[DATASET EXTRACT]

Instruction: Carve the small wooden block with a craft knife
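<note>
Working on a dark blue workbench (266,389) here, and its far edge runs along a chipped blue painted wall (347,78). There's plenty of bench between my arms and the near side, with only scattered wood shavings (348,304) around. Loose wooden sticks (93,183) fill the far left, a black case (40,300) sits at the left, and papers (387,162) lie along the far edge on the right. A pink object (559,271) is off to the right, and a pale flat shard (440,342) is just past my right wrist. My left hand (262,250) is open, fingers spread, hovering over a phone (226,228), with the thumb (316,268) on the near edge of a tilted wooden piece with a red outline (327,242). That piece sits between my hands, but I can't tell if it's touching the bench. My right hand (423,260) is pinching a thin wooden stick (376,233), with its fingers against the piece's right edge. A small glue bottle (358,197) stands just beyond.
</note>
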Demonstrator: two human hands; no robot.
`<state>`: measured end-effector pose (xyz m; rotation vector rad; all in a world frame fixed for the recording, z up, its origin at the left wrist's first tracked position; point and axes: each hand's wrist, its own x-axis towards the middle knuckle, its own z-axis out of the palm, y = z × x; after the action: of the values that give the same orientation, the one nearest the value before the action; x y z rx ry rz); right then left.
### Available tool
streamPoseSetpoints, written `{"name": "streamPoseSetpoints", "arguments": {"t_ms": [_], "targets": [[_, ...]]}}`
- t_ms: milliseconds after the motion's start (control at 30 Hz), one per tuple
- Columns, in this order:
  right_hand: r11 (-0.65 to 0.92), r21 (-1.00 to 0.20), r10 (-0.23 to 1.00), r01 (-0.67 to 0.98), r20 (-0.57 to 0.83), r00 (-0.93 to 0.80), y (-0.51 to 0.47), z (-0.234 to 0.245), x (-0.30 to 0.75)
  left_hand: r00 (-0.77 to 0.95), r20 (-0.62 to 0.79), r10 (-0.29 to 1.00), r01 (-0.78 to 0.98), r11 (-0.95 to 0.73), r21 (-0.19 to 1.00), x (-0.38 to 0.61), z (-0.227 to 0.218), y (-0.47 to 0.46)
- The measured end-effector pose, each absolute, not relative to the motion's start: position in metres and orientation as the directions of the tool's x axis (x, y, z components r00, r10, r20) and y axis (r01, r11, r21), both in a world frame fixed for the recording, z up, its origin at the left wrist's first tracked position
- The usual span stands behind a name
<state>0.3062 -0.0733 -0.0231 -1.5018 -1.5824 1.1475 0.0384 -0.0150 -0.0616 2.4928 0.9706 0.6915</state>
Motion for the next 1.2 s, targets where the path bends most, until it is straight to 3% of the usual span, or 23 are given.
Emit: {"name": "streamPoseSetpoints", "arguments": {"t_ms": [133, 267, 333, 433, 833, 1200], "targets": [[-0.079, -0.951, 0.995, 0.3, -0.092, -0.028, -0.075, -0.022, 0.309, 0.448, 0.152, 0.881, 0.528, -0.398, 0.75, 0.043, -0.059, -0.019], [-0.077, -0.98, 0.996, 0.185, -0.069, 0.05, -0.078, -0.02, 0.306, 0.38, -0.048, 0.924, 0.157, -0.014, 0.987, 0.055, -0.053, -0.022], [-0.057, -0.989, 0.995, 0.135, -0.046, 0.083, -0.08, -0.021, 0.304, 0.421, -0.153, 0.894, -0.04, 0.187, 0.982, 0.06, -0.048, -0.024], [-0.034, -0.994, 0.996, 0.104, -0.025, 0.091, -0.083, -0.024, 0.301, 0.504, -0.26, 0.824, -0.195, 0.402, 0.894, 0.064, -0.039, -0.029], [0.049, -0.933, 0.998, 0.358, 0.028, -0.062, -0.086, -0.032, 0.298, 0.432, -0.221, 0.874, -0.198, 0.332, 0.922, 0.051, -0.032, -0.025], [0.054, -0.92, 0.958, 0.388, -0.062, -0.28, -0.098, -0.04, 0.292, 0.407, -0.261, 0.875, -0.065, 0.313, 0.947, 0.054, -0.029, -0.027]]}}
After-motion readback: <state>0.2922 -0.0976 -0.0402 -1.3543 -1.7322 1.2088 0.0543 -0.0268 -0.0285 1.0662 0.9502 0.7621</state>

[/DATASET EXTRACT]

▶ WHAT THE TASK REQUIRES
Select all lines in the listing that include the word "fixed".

▶ REPLY
`<state>`: measured end-effector pose (xyz m; rotation vector rad; all in a world frame fixed for the recording, z up, its origin at the left wrist's first tracked position; point and axes: each hand's wrist, its own x-axis towards the middle knuckle, its own z-axis out of the palm, y = z × x; after the action: of the values that give the same orientation, the one nearest the value before the action; x y z rx ry rz); right then left.
- The measured end-effector pose, each absolute, not relative to the motion's start: position in metres and orientation as the directions of the tool's x axis (x, y, z components r00, r10, r20) and y axis (r01, r11, r21), both in a world frame fixed for the recording, z up, its origin at the left wrist's first tracked position

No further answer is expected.